Problem statement: Print each line of the material again, keeping everything exact.

╔══

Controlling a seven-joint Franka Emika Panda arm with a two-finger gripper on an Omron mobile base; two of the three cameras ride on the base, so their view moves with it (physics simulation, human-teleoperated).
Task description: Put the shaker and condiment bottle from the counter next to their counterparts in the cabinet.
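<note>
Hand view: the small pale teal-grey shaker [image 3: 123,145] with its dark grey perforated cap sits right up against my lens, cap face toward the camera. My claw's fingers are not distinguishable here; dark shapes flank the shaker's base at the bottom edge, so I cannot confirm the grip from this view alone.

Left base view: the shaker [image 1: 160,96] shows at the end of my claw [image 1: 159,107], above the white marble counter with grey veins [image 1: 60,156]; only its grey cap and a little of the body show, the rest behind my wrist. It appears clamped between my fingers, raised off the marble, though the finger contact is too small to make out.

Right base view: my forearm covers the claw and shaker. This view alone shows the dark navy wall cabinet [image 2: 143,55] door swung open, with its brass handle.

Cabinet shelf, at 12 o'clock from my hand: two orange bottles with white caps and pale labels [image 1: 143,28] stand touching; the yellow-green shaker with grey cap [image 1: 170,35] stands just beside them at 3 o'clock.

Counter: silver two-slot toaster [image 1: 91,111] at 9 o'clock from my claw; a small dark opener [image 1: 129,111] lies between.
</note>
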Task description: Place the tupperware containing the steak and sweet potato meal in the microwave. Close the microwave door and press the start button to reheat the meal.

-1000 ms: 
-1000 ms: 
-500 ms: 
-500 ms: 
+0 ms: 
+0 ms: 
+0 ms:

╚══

Response for this exercise:
Controlling a seven-joint Franka Emika Panda arm with a two-finger gripper on an Omron mobile base; two of the three cameras ride on the base, so their view moves with it (physics simulation, human-teleoperated).
Task description: Put the shaker and condiment bottle from the counter next to their counterparts in the cabinet.
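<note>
Hand view: the small pale teal-grey shaker [image 3: 123,145] with its dark grey perforated cap sits right up against my lens, cap face toward the camera. My claw's fingers are not distinguishable here; dark shapes flank the shaker's base at the bottom edge, so I cannot confirm the grip from this view alone.

Left base view: the shaker [image 1: 160,96] shows at the end of my claw [image 1: 159,107], above the white marble counter with grey veins [image 1: 60,156]; only its grey cap and a little of the body show, the rest behind my wrist. It appears clamped between my fingers, raised off the marble, though the finger contact is too small to make out.

Right base view: my forearm covers the claw and shaker. This view alone shows the dark navy wall cabinet [image 2: 143,55] door swung open, with its brass handle.

Cabinet shelf, at 12 o'clock from my hand: two orange bottles with white caps and pale labels [image 1: 143,28] stand touching; the yellow-green shaker with grey cap [image 1: 170,35] stands just beside them at 3 o'clock.

Counter: silver two-slot toaster [image 1: 91,111] at 9 o'clock from my claw; a small dark opener [image 1: 129,111] lies between.
</note>
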Task description: Place the tupperware containing the steak and sweet potato meal in the microwave. Close the microwave door and press the start button to reheat the meal.

-1000 ms: 
-1000 ms: 
-500 ms: 
-500 ms: 
+0 ms: 
+0 ms: 
+0 ms:

Besides this answer, nothing more is needed.